- **About this task**
Word for word, set down every line of the entries below from the line with "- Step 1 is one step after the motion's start" to the line with "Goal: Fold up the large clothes", including both, and no other line.

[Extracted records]
↓↓↓
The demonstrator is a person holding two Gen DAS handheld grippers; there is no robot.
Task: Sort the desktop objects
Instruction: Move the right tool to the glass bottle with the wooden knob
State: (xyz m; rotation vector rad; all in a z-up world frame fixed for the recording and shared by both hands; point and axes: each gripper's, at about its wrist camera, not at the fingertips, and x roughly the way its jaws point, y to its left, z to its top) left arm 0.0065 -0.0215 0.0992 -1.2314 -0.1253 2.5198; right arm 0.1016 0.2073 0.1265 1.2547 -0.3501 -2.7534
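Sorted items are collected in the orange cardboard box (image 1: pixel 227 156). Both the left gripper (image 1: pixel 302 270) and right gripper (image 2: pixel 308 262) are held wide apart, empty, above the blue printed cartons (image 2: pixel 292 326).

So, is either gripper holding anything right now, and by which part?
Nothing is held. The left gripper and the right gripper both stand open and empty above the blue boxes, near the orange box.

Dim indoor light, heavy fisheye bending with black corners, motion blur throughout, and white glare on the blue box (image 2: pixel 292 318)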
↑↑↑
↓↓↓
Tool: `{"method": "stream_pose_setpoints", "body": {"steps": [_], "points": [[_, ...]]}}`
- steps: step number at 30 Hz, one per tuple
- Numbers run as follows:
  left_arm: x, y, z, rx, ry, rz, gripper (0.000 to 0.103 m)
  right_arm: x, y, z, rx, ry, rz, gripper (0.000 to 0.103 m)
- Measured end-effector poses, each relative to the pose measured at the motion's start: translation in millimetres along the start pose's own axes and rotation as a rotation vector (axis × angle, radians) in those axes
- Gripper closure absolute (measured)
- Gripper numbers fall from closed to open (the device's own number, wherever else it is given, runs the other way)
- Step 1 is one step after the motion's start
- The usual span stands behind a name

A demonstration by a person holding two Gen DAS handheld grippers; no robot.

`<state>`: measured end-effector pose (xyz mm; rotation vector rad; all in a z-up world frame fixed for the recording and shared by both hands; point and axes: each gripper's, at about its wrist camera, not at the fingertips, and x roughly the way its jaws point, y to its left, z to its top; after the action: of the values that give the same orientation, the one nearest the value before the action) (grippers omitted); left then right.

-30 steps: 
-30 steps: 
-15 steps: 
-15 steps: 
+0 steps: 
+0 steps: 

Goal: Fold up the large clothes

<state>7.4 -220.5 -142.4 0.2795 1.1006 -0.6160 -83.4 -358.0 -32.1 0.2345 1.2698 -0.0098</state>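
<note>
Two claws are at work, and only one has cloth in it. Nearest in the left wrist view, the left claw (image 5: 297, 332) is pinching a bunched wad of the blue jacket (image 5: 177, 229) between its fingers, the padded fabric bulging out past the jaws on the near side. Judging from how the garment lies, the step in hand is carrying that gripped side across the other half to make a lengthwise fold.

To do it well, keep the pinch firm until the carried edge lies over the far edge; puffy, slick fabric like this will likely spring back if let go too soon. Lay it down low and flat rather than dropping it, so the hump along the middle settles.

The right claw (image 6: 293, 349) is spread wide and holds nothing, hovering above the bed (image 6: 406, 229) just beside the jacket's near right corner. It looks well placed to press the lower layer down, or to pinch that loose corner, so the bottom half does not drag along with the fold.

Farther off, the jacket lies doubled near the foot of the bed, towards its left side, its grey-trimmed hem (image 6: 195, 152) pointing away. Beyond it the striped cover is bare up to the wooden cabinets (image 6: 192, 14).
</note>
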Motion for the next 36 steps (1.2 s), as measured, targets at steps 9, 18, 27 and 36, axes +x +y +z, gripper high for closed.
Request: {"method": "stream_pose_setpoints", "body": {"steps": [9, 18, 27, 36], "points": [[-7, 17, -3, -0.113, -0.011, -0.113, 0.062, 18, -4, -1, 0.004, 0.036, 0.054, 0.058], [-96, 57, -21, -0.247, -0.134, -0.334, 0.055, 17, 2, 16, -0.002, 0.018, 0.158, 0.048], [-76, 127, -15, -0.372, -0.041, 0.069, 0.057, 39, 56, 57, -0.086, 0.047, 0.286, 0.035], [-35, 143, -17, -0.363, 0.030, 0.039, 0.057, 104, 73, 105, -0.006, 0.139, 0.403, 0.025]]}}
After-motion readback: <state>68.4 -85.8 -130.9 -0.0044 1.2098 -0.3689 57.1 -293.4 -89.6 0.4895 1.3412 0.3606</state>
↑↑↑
- **Output below**
- Step 1 is one step after the motion's start
- The usual span stands behind a name

A demonstration by a person holding two Gen DAS handheld grippers; no robot.

`<state>`: measured end-effector pose (xyz mm; rotation vector rad; all in a z-up world frame fixed for the recording and shared by both hands; point and axes: each gripper's, at about its wrist camera, not at the fingertips, and x roughly the way its jaws point, y to its left, z to its top; after the action: of the values that give the same orientation, the one nearest the value before the action) (grippers omitted); left then right.

-30 steps: 
-30 steps: 
-15 steps: 
-15 steps: 
+0 steps: 
+0 steps: 

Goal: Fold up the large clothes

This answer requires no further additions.